Many Americans saddled with student loan debt regret borrowing money for college, and some report making less than friends who don’t have a degree, a new survey has found.
Sixty-eight percent of the 2,000 people surveyed said they are struggling to make federal loan payments, and 60% are unable to save money.
Student debt caused a third of respondents to delay starting a family, and 64% to put off making a major purchase, such as property or a new car.
“With the cost of college rising faster than inflation, the situation is only getting worse,” said Roman Peskin, founder and CEO of ELVTR, the online education program that conducted the survey.
“Loan forgiveness, while a great initiative, is really just a Band-Aid. Before we dress the wound, we need to stitch it up first.”

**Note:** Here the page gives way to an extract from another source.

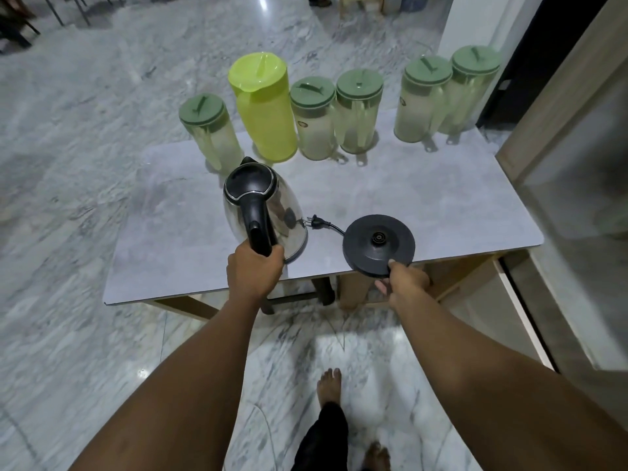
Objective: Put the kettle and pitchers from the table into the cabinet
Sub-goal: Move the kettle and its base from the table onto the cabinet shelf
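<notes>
Kettle (265, 212) upright at the tabletop's (441, 198) near-left edge, handle facing the person. Left hand (255, 270) wrapped around the handle; right hand (406, 278) pinching the near rim of the kettle base (379, 246), which overhangs the near edge. Cord and plug (314, 222) lie between the two. Pitchers in a row along the far edge: five green-lidded (311, 119), one yellow (266, 107). Marble floor (68, 164); probably the cabinet (560, 181) on the right, so the carry likely goes right.

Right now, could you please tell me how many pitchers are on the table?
6: one green-lidded pitcher far left, the yellow pitcher, a middle pair, and a pair far right. None seems hidden.
</notes>
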Motion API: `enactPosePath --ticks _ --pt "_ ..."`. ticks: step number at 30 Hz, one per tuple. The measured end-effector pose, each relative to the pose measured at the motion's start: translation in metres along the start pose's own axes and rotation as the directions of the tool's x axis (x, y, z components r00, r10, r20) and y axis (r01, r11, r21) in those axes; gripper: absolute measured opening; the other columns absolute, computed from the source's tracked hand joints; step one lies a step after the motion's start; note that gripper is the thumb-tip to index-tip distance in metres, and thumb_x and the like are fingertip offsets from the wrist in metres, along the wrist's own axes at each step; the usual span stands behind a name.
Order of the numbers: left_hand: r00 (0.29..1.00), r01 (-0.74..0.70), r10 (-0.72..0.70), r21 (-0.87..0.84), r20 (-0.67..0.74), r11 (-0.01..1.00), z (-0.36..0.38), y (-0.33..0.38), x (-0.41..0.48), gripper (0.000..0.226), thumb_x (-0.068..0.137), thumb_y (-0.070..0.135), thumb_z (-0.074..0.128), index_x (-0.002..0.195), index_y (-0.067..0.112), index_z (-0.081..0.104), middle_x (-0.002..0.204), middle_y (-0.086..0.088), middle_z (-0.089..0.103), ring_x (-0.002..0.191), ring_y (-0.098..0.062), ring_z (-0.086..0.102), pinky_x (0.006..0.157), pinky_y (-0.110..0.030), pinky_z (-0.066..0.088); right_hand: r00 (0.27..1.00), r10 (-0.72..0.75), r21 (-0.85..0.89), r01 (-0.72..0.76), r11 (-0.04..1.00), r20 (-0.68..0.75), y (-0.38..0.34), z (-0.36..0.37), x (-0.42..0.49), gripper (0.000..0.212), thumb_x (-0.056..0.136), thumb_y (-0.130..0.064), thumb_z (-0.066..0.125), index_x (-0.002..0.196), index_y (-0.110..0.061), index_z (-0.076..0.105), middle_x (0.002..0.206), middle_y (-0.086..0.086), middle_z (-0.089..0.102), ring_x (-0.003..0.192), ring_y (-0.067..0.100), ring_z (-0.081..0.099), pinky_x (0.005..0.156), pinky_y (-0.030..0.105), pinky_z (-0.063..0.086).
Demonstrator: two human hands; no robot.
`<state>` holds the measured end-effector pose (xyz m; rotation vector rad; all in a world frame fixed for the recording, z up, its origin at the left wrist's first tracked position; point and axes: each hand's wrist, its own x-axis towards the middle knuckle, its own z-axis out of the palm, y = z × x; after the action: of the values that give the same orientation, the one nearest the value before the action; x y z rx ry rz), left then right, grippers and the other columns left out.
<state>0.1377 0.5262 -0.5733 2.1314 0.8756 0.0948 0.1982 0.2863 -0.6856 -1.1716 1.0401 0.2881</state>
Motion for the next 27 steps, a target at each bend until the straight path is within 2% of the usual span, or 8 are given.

The Biden administration’s student loan forgiveness program, announced in August, could erase up to $20,000 in debt for tens of millions of Americans.
The forgiveness form was previewed Tuesday, a day before a federal judge started to weigh a lawsuit from six Republican-led states seeking to block the proposal.
In the meantime, many people who have already borrowed money are experiencing some form of buyer’s remorse, Peskin said.
The average public university student borrows $32,880 to obtain a bachelor’s degree, according to Education Data Initiative.
Thirty-six percent of respondents regretted borrowing money for school, 28% said they would choose a different field, and 40% plan to change careers in the future.
More than half of participants said they have experienced mental health issues, with anxiety being the most prominent, due to their debt.
However, results may not be indicative of many other Americans, as only people who have paid to take online courses with ELVTR were invited to respond.
The Massachusetts Department of Higher Education offers a different reason for declining interest in college, which it says is most prominent among districts with higher concentrations of poverty.
As a whole, public college enrollment has declined by nearly 10% over the past five years in Massachusetts, to 60.4%, according to a department presentation,
An inability to immediately enroll in higher education leads to lower earning potential by the time a person reaches their 30s, the presentation showed.
The average salary was $49,456 for those who went directly to college, $39,527 for those who delayed enrollment, and $37,075 for those who chose not to attend.
The lowest immediate enrollment was seen among Latinos and Black males. Asian-Americans and white females are far ahead of the pack with the highest enrollment.
To close these zip-code based college attainment gaps, the department is putting more of an emphasis on equity initiatives.